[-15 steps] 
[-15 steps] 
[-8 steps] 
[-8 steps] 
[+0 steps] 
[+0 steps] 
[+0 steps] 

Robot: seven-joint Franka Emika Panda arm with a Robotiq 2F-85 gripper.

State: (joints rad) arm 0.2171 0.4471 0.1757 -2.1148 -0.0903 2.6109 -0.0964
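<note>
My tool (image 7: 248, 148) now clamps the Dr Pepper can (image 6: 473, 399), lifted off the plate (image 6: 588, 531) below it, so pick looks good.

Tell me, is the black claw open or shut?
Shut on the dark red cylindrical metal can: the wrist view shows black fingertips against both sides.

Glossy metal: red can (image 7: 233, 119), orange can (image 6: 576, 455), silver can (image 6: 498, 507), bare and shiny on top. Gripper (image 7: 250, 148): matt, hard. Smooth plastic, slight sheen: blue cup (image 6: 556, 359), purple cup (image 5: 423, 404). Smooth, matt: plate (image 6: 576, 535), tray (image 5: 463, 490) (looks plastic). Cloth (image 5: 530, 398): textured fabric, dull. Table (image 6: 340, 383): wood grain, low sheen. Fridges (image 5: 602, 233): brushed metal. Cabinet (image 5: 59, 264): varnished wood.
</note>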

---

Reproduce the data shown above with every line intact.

[-15 steps] 
[-15 steps] 
[-8 steps] 
[-8 steps] 
[+0 steps] 
[+0 steps] 
[+0 steps] 

Robot: seven-joint Franka Emika Panda arm with a Robotiq 2F-85 gripper.

State: (joints rad) arm 0.2171 0.4471 0.1757 -2.1148 -0.0903 2.6109 -0.0964
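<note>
My tool (image 7: 248, 148) now clamps the Dr Pepper can (image 6: 473, 399), lifted off the plate (image 6: 588, 531) below it, so pick looks good.

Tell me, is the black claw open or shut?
Shut on the dark red cylindrical metal can: the wrist view shows black fingertips against both sides.

Glossy metal: red can (image 7: 233, 119), orange can (image 6: 576, 455), silver can (image 6: 498, 507), bare and shiny on top. Gripper (image 7: 250, 148): matt, hard. Smooth plastic, slight sheen: blue cup (image 6: 556, 359), purple cup (image 5: 423, 404). Smooth, matt: plate (image 6: 576, 535), tray (image 5: 463, 490) (looks plastic). Cloth (image 5: 530, 398): textured fabric, dull. Table (image 6: 340, 383): wood grain, low sheen. Fridges (image 5: 602, 233): brushed metal. Cabinet (image 5: 59, 264): varnished wood.
</note>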

This exercise has been answered in full.